Task prompt: In the data below, which lines contain "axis"? List them by copying each one.

Source data
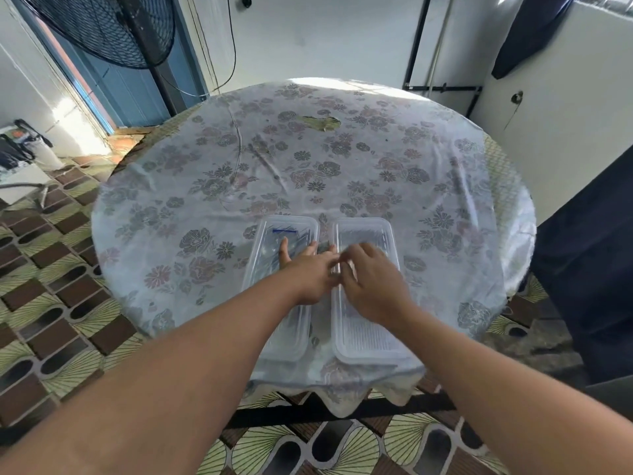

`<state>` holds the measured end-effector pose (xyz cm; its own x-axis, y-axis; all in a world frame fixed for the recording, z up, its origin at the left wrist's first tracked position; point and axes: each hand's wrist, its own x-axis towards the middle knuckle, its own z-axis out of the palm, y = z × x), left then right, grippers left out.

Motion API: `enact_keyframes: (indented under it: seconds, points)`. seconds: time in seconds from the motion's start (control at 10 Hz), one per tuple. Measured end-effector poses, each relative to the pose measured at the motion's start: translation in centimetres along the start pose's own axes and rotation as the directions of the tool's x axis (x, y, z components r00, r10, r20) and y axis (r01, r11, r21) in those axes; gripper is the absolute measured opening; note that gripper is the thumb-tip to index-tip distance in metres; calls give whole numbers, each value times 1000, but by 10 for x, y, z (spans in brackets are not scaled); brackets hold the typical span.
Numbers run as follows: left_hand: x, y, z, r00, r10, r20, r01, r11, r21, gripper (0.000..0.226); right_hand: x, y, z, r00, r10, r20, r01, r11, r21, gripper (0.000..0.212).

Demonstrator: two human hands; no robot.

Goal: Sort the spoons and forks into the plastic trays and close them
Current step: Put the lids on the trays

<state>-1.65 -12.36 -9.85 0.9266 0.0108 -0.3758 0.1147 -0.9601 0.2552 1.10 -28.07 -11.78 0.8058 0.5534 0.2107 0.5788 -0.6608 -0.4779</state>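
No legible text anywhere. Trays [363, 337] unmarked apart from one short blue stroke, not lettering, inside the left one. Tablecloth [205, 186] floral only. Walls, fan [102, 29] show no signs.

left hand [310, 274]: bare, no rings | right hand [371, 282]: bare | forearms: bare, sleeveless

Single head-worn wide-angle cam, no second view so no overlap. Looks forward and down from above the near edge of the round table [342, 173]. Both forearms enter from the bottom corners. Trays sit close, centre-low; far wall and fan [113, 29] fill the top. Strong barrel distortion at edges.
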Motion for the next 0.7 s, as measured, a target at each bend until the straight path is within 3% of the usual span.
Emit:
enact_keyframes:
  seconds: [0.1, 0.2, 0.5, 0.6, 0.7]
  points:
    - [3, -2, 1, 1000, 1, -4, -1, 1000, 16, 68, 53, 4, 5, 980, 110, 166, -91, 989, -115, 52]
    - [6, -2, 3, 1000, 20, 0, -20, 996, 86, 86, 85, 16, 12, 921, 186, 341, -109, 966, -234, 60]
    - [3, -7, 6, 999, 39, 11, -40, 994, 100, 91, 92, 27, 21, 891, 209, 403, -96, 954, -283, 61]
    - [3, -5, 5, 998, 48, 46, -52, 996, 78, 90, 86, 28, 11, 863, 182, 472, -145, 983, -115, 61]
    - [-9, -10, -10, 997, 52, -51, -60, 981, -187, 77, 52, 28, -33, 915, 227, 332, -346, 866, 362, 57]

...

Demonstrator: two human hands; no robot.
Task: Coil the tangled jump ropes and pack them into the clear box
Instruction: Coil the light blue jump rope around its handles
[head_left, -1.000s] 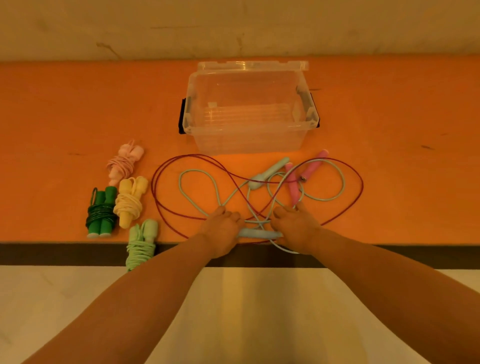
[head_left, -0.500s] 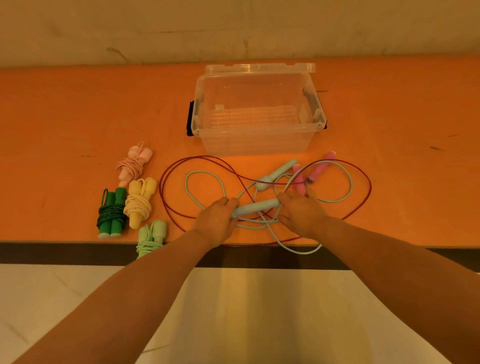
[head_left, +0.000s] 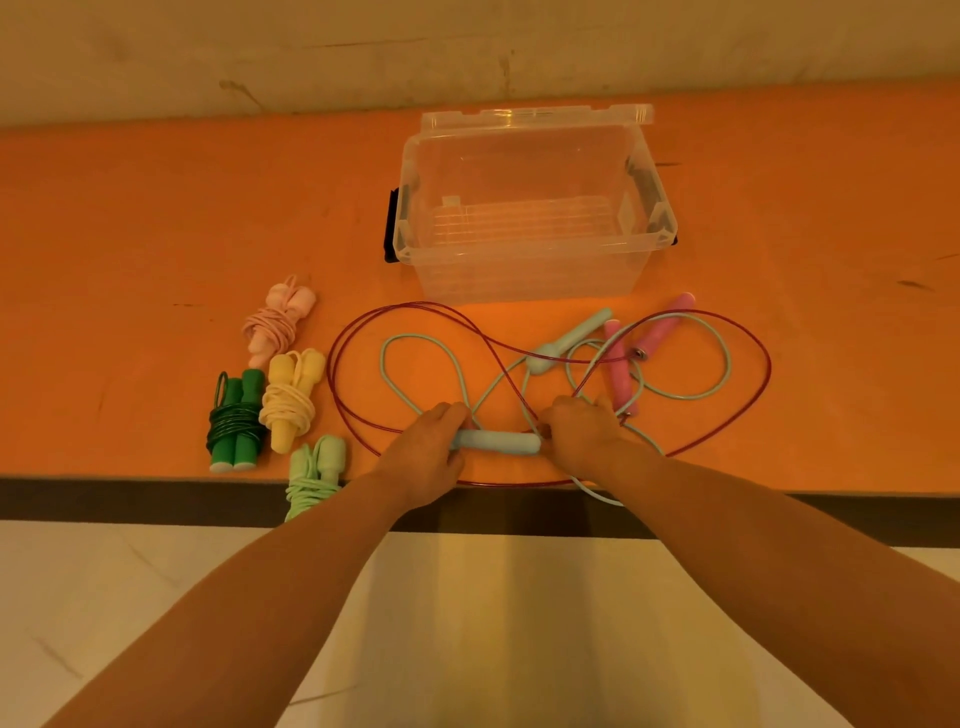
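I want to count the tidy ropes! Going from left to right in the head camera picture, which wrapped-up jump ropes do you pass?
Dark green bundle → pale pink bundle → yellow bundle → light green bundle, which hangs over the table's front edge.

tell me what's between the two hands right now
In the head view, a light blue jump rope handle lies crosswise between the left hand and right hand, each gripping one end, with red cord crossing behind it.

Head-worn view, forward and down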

Answer to this problem:
`<state>` holds the measured end-effector pose (xyz cm; its own x-axis, y-axis; all in a world frame fixed for the recording, z up, its origin at the left wrist's first tracked position; point and axes: each hand's wrist, its own x-axis towards the middle knuckle, its own z-axis out of the palm, y = z × x), left then right, grippers left out.
Motion API: `enact_keyframes: (indented under it: seconds, points)`. seconds: time in seconds from the motion's start (control at 10 Hz), one per tuple. Measured end-effector poses, each relative to the pose measured at the motion's start: translation in centimetres along the start pose's own axes and rotation as the directions of the tool's x axis (x, y, z components r00, r10, r20) and y axis (r01, r11, r21) in those axes; gripper is the absolute measured opening; note that gripper is the thumb-tip to index-tip distance in metres; calls give whole numbers, each value times 1000, but by 10 for x, y, z (spans in brackets are not scaled); brackets hold the typical span.

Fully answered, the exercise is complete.